Und nun? Hat dieses Mal auch Lenz, wie in jüngerer Zeit sein Kollege Martin Walser ("Angstblüte") oder der von ihm geschätzte US-Autor Philip Roth ("Der menschliche Makel"), deutliche Worte für die körperliche Seite der Liebe gefunden?
Zunächst einmal: Es geht nicht um die Darstellung einer Affäre zwischen einem älteren Mann und einer jungen Frau, um das also, was neuerdings gern als »Altherrenerotik« abgetan wird - wenn allerdings bei Walser Goethe für die junge Ulrike schwärmt ("Ein liebender Mann"), dann ist die Kritik auf einmal bemerkenswert nachsichtig.
Es ist ein Gymnasiast, Christian, der sich in der »Schweigeminute« seiner noch sehr jungen, sportlichen Englischlehrerin nähert. Oder nähert sie sich ihm? Die Liebesaffäre wird jedenfalls aus der Perspektive des Jungen geschildert. Die Geschichte, die im Rückblick erzählt wird, beginnt und endet am Wasser. Die Lehrerin Stella hat sich für ein paar Ferientage in dem fiktiven Seebad Scharmünde eingemietet, im Hotel Seeblick.
Die junge Frau im leuchtend grünen Badeanzug interessiert sich für alles, was mit dem Meer zu tun hat, auch für die Arbeit der Steinfischer, zu denen Christians Vater gehört, und die ihre schweren Brocken aus unterseeischen Steinfeldern bergen, um sie dann zur Verstärkung der Mole in Strandnähe wieder zu versenken.
Christian - er geht seinem Vater gelegentlich zur Hand - bietet der Lehrerin an, ihr diese Steinfelder zu zeigen. Dabei treiben sie in ihrem Boot ab und landen auf einer kleinen Insel. Dort kommt es zur ersten, noch zarten Annäherung. Stella duldet es, dass der Junge ihr den Rücken streichelt. Plötzlich aber schaut sie ihn erstaunt an, »als hätte sie unerwartet etwas gespürt oder entdeckt, womit sie nicht gerechnet hatte«.
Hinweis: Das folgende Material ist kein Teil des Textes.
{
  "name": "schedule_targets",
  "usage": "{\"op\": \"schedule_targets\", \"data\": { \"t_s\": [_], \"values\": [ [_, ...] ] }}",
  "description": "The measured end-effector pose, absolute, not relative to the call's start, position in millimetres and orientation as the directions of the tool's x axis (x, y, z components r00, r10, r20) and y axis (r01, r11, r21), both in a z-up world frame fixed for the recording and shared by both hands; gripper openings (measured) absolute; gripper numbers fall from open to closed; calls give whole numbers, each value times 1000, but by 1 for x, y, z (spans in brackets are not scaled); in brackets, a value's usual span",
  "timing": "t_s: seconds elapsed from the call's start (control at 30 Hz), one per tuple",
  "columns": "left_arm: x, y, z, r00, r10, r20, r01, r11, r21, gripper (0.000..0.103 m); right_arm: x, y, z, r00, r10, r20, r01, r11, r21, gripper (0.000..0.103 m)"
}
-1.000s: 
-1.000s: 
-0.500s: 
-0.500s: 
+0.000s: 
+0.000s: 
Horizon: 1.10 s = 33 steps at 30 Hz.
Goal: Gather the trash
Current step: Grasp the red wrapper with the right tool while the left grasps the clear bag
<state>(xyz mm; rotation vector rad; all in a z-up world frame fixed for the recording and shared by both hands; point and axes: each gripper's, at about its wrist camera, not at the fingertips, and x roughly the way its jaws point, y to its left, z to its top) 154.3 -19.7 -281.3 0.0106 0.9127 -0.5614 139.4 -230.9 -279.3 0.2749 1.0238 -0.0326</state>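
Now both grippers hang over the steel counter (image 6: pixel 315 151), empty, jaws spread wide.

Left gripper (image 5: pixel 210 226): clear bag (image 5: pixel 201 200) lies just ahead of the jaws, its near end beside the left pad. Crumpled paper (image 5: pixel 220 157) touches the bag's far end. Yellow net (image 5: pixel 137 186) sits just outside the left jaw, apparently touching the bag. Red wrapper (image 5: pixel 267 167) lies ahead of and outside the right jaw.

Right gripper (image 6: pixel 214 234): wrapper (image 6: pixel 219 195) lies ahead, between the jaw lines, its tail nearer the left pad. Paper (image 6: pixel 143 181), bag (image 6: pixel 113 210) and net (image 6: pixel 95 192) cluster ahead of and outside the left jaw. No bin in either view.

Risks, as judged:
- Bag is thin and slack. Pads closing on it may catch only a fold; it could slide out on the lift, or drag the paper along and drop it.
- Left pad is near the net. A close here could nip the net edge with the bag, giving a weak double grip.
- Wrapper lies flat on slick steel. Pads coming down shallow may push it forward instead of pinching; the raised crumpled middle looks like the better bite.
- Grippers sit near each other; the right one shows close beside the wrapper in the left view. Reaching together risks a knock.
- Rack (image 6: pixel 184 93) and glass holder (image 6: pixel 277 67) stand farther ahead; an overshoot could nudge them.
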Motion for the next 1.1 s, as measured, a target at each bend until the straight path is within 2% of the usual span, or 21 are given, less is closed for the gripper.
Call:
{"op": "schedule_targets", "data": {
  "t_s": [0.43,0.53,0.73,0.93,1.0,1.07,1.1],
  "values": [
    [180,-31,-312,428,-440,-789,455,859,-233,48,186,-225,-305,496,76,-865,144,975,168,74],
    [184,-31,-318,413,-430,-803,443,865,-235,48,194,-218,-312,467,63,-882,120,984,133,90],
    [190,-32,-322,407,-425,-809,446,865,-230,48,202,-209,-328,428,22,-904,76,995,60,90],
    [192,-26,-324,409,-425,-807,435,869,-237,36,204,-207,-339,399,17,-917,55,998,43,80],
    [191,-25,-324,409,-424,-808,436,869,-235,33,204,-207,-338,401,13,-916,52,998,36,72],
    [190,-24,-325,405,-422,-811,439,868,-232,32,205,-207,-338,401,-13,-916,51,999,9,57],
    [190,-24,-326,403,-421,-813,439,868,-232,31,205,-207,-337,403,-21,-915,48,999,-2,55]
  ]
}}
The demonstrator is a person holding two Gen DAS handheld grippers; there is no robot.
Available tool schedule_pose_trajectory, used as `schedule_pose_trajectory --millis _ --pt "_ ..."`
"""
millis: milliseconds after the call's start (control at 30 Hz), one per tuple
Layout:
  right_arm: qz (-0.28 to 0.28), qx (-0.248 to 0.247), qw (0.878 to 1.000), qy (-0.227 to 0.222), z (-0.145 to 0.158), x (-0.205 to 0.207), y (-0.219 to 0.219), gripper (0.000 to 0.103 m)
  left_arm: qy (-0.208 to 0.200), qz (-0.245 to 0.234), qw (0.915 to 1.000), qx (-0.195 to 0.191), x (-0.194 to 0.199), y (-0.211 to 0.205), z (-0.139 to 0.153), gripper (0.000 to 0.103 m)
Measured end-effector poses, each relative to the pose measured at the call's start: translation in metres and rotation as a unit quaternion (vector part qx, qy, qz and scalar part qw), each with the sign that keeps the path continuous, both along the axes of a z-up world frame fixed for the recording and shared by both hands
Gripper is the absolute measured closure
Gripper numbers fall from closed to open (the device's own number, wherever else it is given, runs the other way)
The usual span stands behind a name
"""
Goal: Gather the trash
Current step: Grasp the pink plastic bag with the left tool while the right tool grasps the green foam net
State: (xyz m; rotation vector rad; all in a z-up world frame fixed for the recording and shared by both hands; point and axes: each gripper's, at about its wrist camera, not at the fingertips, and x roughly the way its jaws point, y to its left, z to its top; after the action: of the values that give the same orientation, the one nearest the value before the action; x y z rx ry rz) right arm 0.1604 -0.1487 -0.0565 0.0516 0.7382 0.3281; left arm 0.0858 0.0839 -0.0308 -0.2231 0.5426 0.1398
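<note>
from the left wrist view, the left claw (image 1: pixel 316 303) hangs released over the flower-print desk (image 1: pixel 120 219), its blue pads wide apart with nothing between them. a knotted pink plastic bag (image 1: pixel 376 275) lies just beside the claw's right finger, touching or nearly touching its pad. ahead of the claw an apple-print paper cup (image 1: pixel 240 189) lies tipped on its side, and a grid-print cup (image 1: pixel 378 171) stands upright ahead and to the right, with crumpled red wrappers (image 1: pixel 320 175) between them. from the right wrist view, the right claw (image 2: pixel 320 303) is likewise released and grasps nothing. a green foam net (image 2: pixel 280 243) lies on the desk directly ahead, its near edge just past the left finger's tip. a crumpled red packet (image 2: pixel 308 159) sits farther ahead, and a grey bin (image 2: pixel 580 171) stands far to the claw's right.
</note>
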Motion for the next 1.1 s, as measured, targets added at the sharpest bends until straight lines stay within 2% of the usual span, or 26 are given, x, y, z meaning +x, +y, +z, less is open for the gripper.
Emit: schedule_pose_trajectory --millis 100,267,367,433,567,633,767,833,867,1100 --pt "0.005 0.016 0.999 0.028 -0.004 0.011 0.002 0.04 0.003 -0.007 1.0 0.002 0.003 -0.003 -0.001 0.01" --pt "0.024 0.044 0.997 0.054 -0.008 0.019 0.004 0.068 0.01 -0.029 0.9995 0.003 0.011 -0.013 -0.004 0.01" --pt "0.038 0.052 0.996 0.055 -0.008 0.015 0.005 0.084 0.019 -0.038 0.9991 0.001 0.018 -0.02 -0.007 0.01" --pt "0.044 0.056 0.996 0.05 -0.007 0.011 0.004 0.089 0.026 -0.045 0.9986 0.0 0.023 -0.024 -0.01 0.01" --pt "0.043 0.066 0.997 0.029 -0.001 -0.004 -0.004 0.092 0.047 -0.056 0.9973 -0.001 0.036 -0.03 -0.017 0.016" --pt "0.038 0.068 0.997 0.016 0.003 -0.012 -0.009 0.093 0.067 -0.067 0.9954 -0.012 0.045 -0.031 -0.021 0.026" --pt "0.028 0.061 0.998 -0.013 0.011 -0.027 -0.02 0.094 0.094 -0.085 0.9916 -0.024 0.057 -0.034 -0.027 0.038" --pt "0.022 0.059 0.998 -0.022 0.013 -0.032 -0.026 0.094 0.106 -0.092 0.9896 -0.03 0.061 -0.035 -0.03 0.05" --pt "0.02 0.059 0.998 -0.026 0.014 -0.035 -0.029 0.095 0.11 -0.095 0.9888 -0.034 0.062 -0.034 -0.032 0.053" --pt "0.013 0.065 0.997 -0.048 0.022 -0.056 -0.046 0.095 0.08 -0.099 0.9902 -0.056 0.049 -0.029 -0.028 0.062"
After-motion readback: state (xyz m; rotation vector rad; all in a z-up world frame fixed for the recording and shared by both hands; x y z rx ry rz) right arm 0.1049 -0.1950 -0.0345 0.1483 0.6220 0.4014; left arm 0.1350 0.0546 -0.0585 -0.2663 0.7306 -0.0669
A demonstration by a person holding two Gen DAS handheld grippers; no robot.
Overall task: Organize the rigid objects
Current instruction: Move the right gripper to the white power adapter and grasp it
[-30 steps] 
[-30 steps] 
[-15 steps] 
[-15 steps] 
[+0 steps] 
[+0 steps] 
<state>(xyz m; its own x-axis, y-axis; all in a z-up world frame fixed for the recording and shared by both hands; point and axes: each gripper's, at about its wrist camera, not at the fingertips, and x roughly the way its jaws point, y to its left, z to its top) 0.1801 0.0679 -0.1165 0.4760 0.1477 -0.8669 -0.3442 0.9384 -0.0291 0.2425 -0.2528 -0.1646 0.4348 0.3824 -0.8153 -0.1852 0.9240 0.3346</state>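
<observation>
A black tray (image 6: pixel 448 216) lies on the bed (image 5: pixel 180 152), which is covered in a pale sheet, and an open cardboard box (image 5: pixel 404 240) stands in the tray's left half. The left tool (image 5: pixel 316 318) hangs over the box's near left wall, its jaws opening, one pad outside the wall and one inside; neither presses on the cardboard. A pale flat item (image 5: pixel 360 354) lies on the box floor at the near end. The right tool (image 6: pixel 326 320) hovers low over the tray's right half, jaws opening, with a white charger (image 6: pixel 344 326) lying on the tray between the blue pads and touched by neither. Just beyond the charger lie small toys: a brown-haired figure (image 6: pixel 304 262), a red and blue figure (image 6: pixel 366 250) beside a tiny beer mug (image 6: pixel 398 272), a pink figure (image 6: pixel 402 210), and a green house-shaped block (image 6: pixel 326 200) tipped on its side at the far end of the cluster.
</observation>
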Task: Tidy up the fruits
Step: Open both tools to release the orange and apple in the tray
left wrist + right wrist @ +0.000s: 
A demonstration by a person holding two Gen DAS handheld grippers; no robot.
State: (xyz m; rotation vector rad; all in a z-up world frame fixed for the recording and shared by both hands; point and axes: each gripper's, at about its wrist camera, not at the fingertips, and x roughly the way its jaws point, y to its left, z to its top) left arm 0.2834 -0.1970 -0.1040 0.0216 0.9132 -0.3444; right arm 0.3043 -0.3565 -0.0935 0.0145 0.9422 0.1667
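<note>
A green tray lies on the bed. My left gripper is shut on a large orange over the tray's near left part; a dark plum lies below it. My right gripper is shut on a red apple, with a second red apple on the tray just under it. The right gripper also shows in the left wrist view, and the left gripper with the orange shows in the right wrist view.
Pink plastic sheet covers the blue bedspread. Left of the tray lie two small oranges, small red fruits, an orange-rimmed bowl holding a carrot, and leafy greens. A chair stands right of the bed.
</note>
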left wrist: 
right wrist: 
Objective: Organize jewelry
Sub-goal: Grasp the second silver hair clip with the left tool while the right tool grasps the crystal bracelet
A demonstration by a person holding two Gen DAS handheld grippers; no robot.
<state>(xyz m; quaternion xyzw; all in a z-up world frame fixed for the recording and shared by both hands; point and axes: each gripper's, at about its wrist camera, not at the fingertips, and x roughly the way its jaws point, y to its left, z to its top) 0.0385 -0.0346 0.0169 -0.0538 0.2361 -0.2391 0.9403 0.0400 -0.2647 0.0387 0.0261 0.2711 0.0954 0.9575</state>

Dann folgt ihr der Junge wie selbstverständlich aufs Hotelzimmer, bleibt über Nacht, auch wenn es zu mehr als Küssen vorerst nicht kommt. Was das alles für ihn bedeutet, wie neu das für ihn ist, bleibt so undeutlich wie die Distanz, aus der der Ich-Erzähler sich erinnert.
Lange bleibt auch offen, zu welcher Zeit das alles spielt. Im Krieg oder in der Nachkriegszeit, als Lenz selbst ein junger Mann war? Erst spät kommen ein paar Hinweise: Von einem Containerriesen ist die Rede, von einem Zweimarkstück - es dürfte also gegen Ende des 20. Jahrhunderts sein.
Wie auch immer: Die Liebenden haben zu allen Zeiten ihr lauschiges Plätzchen gefunden. Stella und Christian kommen an einem »warmen, windstillen Nachmittag« zueinander, der junge Mann fühlt sich durch ihren Blick ermuntert: »Ich streifte ihren Badeanzug ab, und sie ließ es geschehen, sie half mir dabei, und wir liebten uns dort in der Mulde bei den Kiefern.«
Expliziter wird Lenz nicht. Er verschreckt sein treues Publikum nicht durch ungewohnte Drastik. Zudem hat er der Geschichte einen Rahmen gegeben, in den sich Christians Erinnerung an diesen Sommer elegisch einfügt: Von der ersten Seite an ist klar, dass Stella nicht mehr lebt. Sie wurde bei einem Bootsunglück so schwer verletzt, dass sie kurz darauf starb. In der Aula der Schule wird eine Trauerfeier für sie veranstaltet.
Daher der Titel »Schweigeminute«. Die Frage, was aus dieser Liebe hätte werden können, stellt sich erst gar nicht. Und einige den Kitsch streifende Passagen sind durch die Atmosphäre der Trauer gedeckt, etwa wenn Christian seine Stella im Geist anspricht oder altklug meint: »Vielleicht muss ja im Schweigen ruhen und bewahrt werden, was uns glücklich macht.«
Siegfried Lenz hat diese Geschichte, seine »Schweigeminute«, ruhig und souverän erzählt: ein Alterswerk, das trotz seines unaufgeregten Tons einen starken Sog erzeugt - selbst wenn manche Frage offenbleibt, vieles nur angedeutet wird. Vielleicht aber auch gerade deswegen.
VOLKER HAGE
* Siegfried Lenz: »Schweigeminute«. Verlag Hoffmann und Campe,Hamburg; 128 Seiten; 15,95 Euro.